Task objective | Set it all down exactly, every record and every line.

Records from a data collection |
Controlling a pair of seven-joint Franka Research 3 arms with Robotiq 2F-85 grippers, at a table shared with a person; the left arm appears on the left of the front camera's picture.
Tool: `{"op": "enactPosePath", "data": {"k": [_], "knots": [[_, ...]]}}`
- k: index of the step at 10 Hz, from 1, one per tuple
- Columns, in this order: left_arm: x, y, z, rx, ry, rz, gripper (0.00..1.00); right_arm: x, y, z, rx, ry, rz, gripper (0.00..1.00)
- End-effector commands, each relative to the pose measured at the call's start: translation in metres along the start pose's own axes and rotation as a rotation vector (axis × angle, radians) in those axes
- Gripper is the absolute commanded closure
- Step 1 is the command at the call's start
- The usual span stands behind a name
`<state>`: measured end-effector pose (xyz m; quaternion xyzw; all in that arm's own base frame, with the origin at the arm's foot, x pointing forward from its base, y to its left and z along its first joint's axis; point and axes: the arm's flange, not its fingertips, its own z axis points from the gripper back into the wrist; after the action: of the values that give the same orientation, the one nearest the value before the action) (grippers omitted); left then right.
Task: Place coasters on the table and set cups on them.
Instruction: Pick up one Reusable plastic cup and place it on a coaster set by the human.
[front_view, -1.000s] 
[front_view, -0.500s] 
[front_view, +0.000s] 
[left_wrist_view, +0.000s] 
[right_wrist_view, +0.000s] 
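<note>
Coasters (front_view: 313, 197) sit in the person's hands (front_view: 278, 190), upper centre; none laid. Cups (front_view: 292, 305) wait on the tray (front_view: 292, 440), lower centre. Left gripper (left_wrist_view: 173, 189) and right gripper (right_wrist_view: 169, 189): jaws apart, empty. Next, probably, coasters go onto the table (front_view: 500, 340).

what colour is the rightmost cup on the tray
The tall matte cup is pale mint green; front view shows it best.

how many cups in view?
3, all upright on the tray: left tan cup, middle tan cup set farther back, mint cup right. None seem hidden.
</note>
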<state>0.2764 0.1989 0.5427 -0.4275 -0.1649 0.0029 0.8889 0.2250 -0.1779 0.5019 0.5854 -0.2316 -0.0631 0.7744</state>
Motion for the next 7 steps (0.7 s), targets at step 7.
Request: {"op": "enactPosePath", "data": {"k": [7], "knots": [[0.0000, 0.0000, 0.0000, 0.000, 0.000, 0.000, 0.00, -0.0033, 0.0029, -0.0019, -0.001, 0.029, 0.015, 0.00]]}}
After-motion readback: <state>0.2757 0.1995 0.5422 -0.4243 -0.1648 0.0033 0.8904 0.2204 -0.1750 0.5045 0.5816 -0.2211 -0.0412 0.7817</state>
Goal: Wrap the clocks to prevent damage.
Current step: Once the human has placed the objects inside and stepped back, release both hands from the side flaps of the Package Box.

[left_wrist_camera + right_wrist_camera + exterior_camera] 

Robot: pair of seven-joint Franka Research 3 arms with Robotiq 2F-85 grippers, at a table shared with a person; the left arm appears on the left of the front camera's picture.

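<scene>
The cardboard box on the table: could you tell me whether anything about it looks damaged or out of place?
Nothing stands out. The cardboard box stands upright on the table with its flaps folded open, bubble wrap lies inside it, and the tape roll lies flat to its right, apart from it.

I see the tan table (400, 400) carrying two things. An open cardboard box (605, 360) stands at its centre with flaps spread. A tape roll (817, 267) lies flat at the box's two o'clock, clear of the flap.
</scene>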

Output of the task |
Controlling a pair of seven-joint Franka Research 3 arms with Robotiq 2F-85 grippers, at a table shared with a person; the left arm appears on the left of the front camera's picture.
Tool: `{"op": "enactPosePath", "data": {"k": [_], "knots": [[_, ...]]}}`
- k: index of the step at 10 Hz, from 1, one per tuple
- Columns, in this order: left_arm: x, y, z, rx, ry, rz, gripper (0.00..1.00); right_arm: x, y, z, rx, ry, rz, gripper (0.00..1.00)
- End-effector commands, each relative to the pose measured at the call's start: translation in metres along the start pose's own axes and rotation as a rotation vector (axis × angle, radians) in those axes
- Gripper is the absolute commanded closure
- Step 1 is the command at the call's start
- The usual span stands behind a name
`<state>`: measured end-effector pose (xyz m; quaternion xyzw; all in that arm's own base frame, with the origin at the arm's foot, x pointing forward from its base, y to its left and z along its first joint's axis; point and axes: the arm's flange, not its fingertips, its own z axis points from the gripper back into the wrist; after the action: of the values that give the same orientation, the one nearest the value before the action) (grippers omitted); left then right.
Task: Place coasters on the table and set cups on them.
Instruction: Pick up one Reusable plastic cup and place it on a coaster set by the human.
[front_view, -1.000s] 
[front_view, -0.500s] 
[front_view, +0.000s] 
[left_wrist_view, +0.000s] 
[right_wrist_view, +0.000s] 
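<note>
Coasters (front_view: 313, 197) sit in the person's hands (front_view: 278, 190), upper centre; none laid. Cups (front_view: 292, 305) wait on the tray (front_view: 292, 440), lower centre. Left gripper (left_wrist_view: 173, 189) and right gripper (right_wrist_view: 169, 189): jaws apart, empty. Next, probably, coasters go onto the table (front_view: 500, 340).

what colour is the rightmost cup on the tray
The tall matte cup is pale mint green; front view shows it best.

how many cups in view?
3, all upright on the tray: left tan cup, middle tan cup set farther back, mint cup right. None seem hidden.
</note>
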<state>0.2764 0.1989 0.5427 -0.4275 -0.1649 0.0029 0.8889 0.2250 -0.1779 0.5019 0.5854 -0.2316 -0.0631 0.7744</state>
Motion for the next 7 steps (0.7 s), targets at step 7.
Request: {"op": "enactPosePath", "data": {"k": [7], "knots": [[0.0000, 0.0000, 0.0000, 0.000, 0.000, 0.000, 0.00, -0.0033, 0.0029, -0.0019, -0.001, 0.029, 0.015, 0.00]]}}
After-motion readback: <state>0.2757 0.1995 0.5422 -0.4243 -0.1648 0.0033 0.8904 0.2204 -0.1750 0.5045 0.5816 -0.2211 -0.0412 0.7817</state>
Goal: Wrap the clocks to prevent damage.
Current step: Once the human has placed the objects inside and stepped back, release both hands from the side flaps of the Package Box.

[left_wrist_camera + right_wrist_camera + exterior_camera] 

Robot: pair of seven-joint Franka Research 3 arms with Robotiq 2F-85 grippers, at a table shared with a person; the left arm appears on the left of the front camera's picture.

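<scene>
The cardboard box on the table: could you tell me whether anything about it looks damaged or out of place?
Nothing stands out. The cardboard box stands upright on the table with its flaps folded open, bubble wrap lies inside it, and the tape roll lies flat to its right, apart from it.

I see the tan table (400, 400) carrying two things. An open cardboard box (605, 360) stands at its centre with flaps spread. A tape roll (817, 267) lies flat at the box's two o'clock, clear of the flap.
</scene>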

No more is needed for this answer.